無題



「ゼロス…」

…ユグドラシル様

「ミトスと呼んで」

望み通りの名を呼べば、綺麗で無垢な笑顔を溢す。

「ねぇ、ゼロス。もう、何処にも行かないでしょ?」



「ね…」


ロイド達が消えた後、瀕死状態で横たわる俺を
時空を越えて連れ出して。

こんな…歪んだ次元の狭間へと閉じ込めて

最初から、行かせる気なんてないんでしょう?


「フフ……ああ…やっぱり、お前は薔薇の花が似合うね。
…綺麗だ、とても。
花も悦んでいるみたいだよ…?」


こんなに綺麗に咲いて…、と何処か恍惚と、血の様に色付いたみずみずしい花弁に触れながらミトスが言う。

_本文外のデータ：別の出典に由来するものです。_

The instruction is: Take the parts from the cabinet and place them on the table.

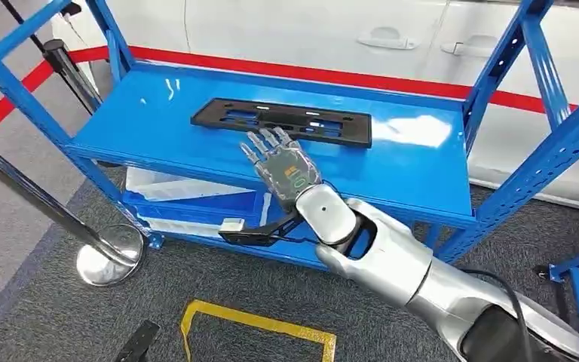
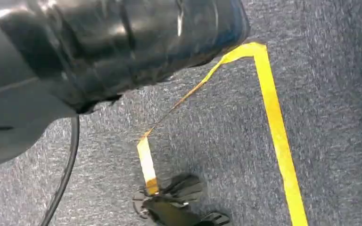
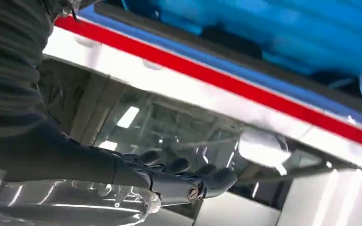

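Part (image 1: 281, 121), black and flat, lies on the blue shelf (image 1: 415, 162), mid frame. Right hand (image 1: 280, 162) reaches flat, fingers apart, holding nothing. Nothing moved yet.

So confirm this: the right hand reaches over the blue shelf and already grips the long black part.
Not quite. In the head view the right hand is over the blue shelf with fingers spread, just short of the long black part, not gripping it.

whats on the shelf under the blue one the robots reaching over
Below the top shelf, white sheets and a black part lie on the lower shelf. The top shelf and the right hand cover the rest.
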Available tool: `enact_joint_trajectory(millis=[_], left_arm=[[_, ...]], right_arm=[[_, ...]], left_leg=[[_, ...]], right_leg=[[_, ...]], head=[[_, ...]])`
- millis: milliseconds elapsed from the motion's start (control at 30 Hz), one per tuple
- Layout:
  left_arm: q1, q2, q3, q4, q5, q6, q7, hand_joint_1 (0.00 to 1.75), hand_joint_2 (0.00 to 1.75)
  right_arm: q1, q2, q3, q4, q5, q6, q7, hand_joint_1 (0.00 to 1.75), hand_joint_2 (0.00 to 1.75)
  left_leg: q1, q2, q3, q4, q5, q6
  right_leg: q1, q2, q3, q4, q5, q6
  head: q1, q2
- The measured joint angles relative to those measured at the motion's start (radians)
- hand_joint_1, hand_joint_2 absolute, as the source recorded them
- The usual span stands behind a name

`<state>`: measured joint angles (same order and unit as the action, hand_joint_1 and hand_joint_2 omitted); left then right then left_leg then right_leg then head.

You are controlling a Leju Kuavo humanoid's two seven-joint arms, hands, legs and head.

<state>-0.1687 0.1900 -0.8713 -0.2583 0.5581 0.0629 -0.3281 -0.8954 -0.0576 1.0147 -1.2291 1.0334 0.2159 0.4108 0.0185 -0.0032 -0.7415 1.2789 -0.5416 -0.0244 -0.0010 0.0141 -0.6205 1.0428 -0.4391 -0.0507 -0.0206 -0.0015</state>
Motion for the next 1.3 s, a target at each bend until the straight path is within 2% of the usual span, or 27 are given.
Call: enact_joint_trajectory(millis=[67, 100, 167, 233, 267, 300, 333, 400, 433, 467, 500, 533, 600, 633, 667, 767, 833, 867, 933, 967, 1000, 1033, 1100, 1133, 1167, 1267, 1300], left_arm=[[-0.002, 0.0, 0.0, 0.0, -0.001, 0.0, 0.0, 0.0, 0.0], [-0.003, 0.0, 0.0, 0.0, -0.001, 0.0, 0.001, 0.0, 0.0], [-0.004, 0.0, 0.0, 0.001, -0.001, 0.0, 0.003, 0.0, 0.0], [-0.006, 0.0, 0.0, 0.001, -0.002, -0.001, 0.003, 0.0, 0.0], [-0.002, 0.0, 0.0, 0.001, -0.002, -0.001, 0.004, 0.0, 0.0], [-0.001, 0.0, 0.0, 0.001, -0.002, -0.001, 0.005, 0.0, 0.0], [-0.001, 0.0, 0.0, 0.001, -0.002, -0.001, 0.005, 0.0, 0.0], [-0.004, -0.001, 0.0, 0.001, -0.003, -0.002, 0.005, 0.0, 0.0], [-0.004, -0.002, 0.0, 0.001, -0.004, -0.002, 0.005, 0.0, 0.0], [-0.003, -0.003, 0.0, 0.001, -0.005, -0.002, 0.005, 0.0, 0.0], [-0.003, -0.004, 0.0, 0.001, -0.005, -0.002, 0.005, 0.0, 0.0], [-0.003, -0.005, 0.0, 0.001, -0.008, -0.003, 0.007, 0.0, 0.0], [-0.005, -0.008, 0.0, 0.001, -0.011, -0.005, 0.008, 0.0, 0.0], [-0.006, -0.008, 0.0, 0.001, -0.012, -0.006, 0.009, 0.0, 0.0], [-0.008, -0.008, 0.0, 0.001, -0.013, -0.006, 0.01, 0.0, 0.0], [-0.007, -0.01, 0.0, 0.001, -0.014, -0.006, 0.01, 0.0, 0.0], [-0.007, -0.011, 0.0, 0.001, -0.015, -0.006, 0.01, 0.0, 0.0], [-0.009, -0.011, 0.0, 0.001, -0.016, -0.007, 0.01, 0.0, 0.0], [-0.008, -0.011, 0.0, 0.001, -0.016, -0.007, 0.01, 0.0, 0.0], [-0.006, -0.011, 0.0, 0.001, -0.016, -0.007, 0.01, 0.0, 0.0], [-0.004, -0.011, 0.0, 0.001, -0.015, -0.007, 0.011, 0.0, 0.0], [-0.003, -0.011, 0.0, 0.001, -0.016, -0.007, 0.011, 0.0, 0.0], [-0.005, -0.011, 0.0, 0.001, -0.016, -0.007, 0.01, 0.0, 0.0], [-0.006, -0.011, 0.001, 0.001, -0.016, -0.006, 0.01, 0.0, 0.0], [-0.008, -0.011, 0.001, 0.001, -0.016, -0.007, 0.01, 0.0, 0.0], [-0.006, -0.011, 0.001, 0.001, -0.017, -0.007, 0.011, 0.0, 0.0], [-0.005, -0.011, 0.001, 0.001, -0.017, -0.007, 0.011, 0.0, 0.0]], right_arm=[[-0.001, 0.01, 0.002, 0.021, -0.002, -0.001, -0.01, 0.0, 1.75], [-0.001, 0.018, 0.002, 0.03, -0.007, -0.001, -0.019, 0.0, 1.75], [-0.002, 0.029, 0.003, 0.048, -0.013, 0.0, -0.031, 0.0, 1.75], [0.003, 0.039, 0.006, 0.064, -0.006, 0.0, -0.035, 0.0, 1.75], [0.003, 0.047, 0.009, 0.072, 0.0, 0.0, -0.037, 0.0, 1.75], [0.003, 0.051, 0.01, 0.077, 0.006, 0.0, -0.037, 0.0, 1.75], [0.002, 0.054, 0.011, 0.082, 0.01, 0.0, -0.038, 0.0, 1.75], [0.003, 0.063, 0.013, 0.103, 0.018, 0.0, -0.044, 0.0, 1.75], [0.008, 0.067, 0.018, 0.115, 0.02, 0.002, -0.047, 0.0, 1.75], [0.014, 0.07, 0.021, 0.124, 0.023, 0.001, -0.052, 0.0, 1.75], [0.016, 0.077, 0.027, 0.138, 0.025, -0.001, -0.06, 0.0, 1.75], [0.015, 0.085, 0.028, 0.149, 0.025, -0.003, -0.066, 0.0, 1.75], [0.015, 0.102, 0.029, 0.166, 0.022, -0.01, -0.077, 0.0, 1.75], [0.014, 0.111, 0.029, 0.175, 0.02, -0.015, -0.079, 0.0, 1.75], [0.014, 0.122, 0.03, 0.182, 0.02, -0.018, -0.081, 0.0, 1.75], [0.016, 0.133, 0.031, 0.201, 0.019, -0.019, -0.082, 0.0, 1.75], [0.015, 0.143, 0.031, 0.209, 0.019, -0.02, -0.082, 0.0, 1.75], [0.014, 0.15, 0.031, 0.211, 0.019, -0.02, -0.082, 0.0, 1.75], [0.016, 0.155, 0.031, 0.219, 0.019, -0.02, -0.082, 0.0, 1.75], [0.017, 0.157, 0.032, 0.222, 0.019, -0.02, -0.082, 0.0, 1.75], [0.018, 0.158, 0.033, 0.228, 0.019, -0.02, -0.082, 0.0, 1.75], [0.018, 0.158, 0.033, 0.232, 0.019, -0.021, -0.083, 0.0, 1.75], [0.016, 0.165, 0.033, 0.239, 0.019, -0.021, -0.087, 0.0, 1.75], [0.015, 0.167, 0.034, 0.242, 0.019, -0.022, -0.088, 0.0, 1.75], [0.012, 0.169, 0.034, 0.245, 0.019, -0.022, -0.088, 0.0, 1.75], [0.012, 0.173, 0.034, 0.256, 0.019, -0.027, -0.091, 0.0, 1.75], [0.011, 0.175, 0.035, 0.259, 0.019, -0.031, -0.091, 0.0, 1.75]], left_leg=[[-0.002, 0.0, 0.051, -0.15, 0.11, 0.011], [-0.005, 0.0, 0.079, -0.231, 0.148, 0.019], [-0.017, -0.002, 0.101, -0.262, 0.129, 0.029], [-0.019, -0.002, 0.098, -0.264, 0.123, 0.032], [-0.018, -0.002, 0.101, -0.271, 0.124, 0.035], [-0.005, 0.001, 0.114, -0.284, 0.129, 0.04], [-0.005, 0.0, 0.122, -0.29, 0.127, 0.042], [-0.005, 0.0, 0.13, -0.29, 0.121, 0.052], [-0.005, 0.0, 0.133, -0.289, 0.117, 0.053], [-0.004, -0.001, 0.136, -0.287, 0.113, 0.053], [-0.002, -0.002, 0.138, -0.283, 0.108, 0.051], [0.0, -0.003, 0.14, -0.278, 0.103, 0.048], [0.005, -0.003, 0.145, -0.263, 0.086, 0.038], [0.002, -0.004, 0.142, -0.258, 0.078, 0.031], [-0.003, -0.004, 0.137, -0.246, 0.074, 0.023], [0.003, -0.004, 0.142, -0.257, 0.076, 0.01], [0.005, -0.001, 0.133, -0.229, 0.052, 0.0], [0.004, -0.001, 0.107, -0.175, 0.026, -0.002], [0.004, -0.001, 0.021, -0.018, -0.03, -0.006], [0.004, -0.001, -0.004, 0.02, -0.035, -0.007], [0.004, -0.001, -0.017, 0.026, -0.016, -0.006], [0.004, -0.001, -0.005, -0.014, 0.02, -0.004], [0.004, -0.001, 0.066, -0.174, 0.115, 0.002], [0.003, -0.002, 0.091, -0.237, 0.124, 0.006], [-0.007, -0.002, 0.109, -0.259, 0.112, 0.009], [-0.009, -0.005, 0.108, -0.259, 0.109, 0.021], [-0.001, -0.004, 0.115, -0.271, 0.114, 0.028]], right_leg=[[0.004, 0.002, 0.018, 0.0, -0.011, 0.001], [0.004, 0.002, 0.024, 0.0, -0.017, 0.002], [0.007, 0.004, 0.019, 0.0, -0.02, 0.008], [0.003, 0.001, 0.017, -0.006, -0.019, 0.015], [0.005, 0.001, 0.02, -0.009, -0.02, 0.019], [0.005, -0.002, 0.015, 0.004, -0.032, 0.026], [0.006, -0.004, 0.004, 0.034, -0.047, 0.033], [0.0, -0.005, -0.07, 0.177, -0.107, 0.04], [-0.003, -0.005, -0.109, 0.241, -0.123, 0.044], [-0.006, -0.005, -0.137, 0.276, -0.12, 0.046], [-0.009, -0.005, -0.142, 0.264, -0.095, 0.049], [-0.012, -0.006, -0.128, 0.217, -0.055, 0.05], [-0.017, -0.007, -0.061, 0.059, 0.038, 0.051], [-0.015, -0.007, -0.049, 0.041, 0.016, 0.051], [-0.012, -0.004, -0.039, 0.018, 0.011, 0.044], [-0.008, 0.0, -0.04, 0.023, 0.01, 0.032], [-0.014, -0.001, -0.027, 0.011, 0.01, 0.02], [-0.014, -0.002, -0.023, 0.01, 0.008, 0.014], [-0.01, -0.002, -0.018, 0.011, 0.004, 0.008], [-0.009, -0.002, -0.017, 0.011, 0.002, 0.006], [-0.008, -0.001, -0.013, 0.011, -0.001, 0.005], [-0.007, 0.0, -0.009, 0.011, -0.003, 0.005], [-0.007, 0.002, 0.002, 0.011, -0.01, 0.009], [-0.007, 0.002, 0.005, 0.01, -0.013, 0.013], [-0.002, 0.003, 0.001, 0.012, -0.014, 0.018], [-0.005, 0.002, 0.006, 0.0, -0.012, 0.032], [0.001, 0.003, 0.011, -0.001, -0.016, 0.039]], head=[[0.0, 0.0], [0.0, 0.0], [0.0, 0.0], [0.002, 0.0], [0.0, 0.0], [0.001, 0.0], [0.003, 0.0], [0.003, 0.0], [0.003, 0.0], [0.003, 0.0], [0.004, 0.0], [0.003, 0.0], [0.004, 0.0], [0.003, 0.0], [0.003, 0.0], [0.002, 0.0], [0.0, 0.0], [-0.006, 0.0], [-0.005, 0.0], [-0.005, 0.0], [-0.005, 0.0], [-0.005, 0.0], [-0.006, 0.0], [-0.005, 0.0], [-0.006, 0.0], [-0.005, 0.0], [-0.003, 0.0]])
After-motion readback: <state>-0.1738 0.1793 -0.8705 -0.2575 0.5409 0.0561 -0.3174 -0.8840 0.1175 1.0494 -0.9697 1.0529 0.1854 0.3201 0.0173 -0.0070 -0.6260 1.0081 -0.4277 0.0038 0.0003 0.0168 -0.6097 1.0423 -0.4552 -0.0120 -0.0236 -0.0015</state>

「…もう、姉さまの事なんてどうでもいいんだ。ユアンも、クラトスも、みんな僕から
去った。
…でも、お前さえここに居てくれれば…」

うっそうと草花の茂る部屋。
四方を美しい薔薇に囲まれ、中央の棺に横たわる美貌の青年。
光を失った彼の瞳とは反対に、致命傷となった胸部の傷から萌え出た薔薇は美しく、艶々ときらめいていた。
血の気の失せた肌は、それでもまだ、美しかった。

気の振れてしまったかつての主、ミトス・ユグドラシルによって彼は一命をとり止めた。
しかし青年はそのような体になって生きたいとは、欠片も望んでなどいなかったのだ。

声を出すこともこの体では叶わない。思考も、鮮明ではない。
念じる様にして、変わり果てたゼロスは他の存在へと語りかける。


ミトス…お願いだから、


「分かってる。もうすぐ、あいつらが来るんだろう?
大丈夫…僕に勝てる人間なんて、この世にはいない。僕が帰るまで、安心して待ってい
て」


違う、ミトス
俺が望んでいるのは…


身を屈めた彼からそっと、手の甲に唇が落とされる。


おそらく
彼は、もう戻らない。

踵を返して遠ざかる彼の背中が虹色に光る。

待って

貴方がいなくなったら、一体誰が自分を解き放ってくれる?
歪められた次元の狭間であるここへ来られる人間など…





お願い


お願いだから




もう かせて







断絶された空間

もしかしたらそこで、青年は今も、身を包む花達と共に生きているのかも知れない。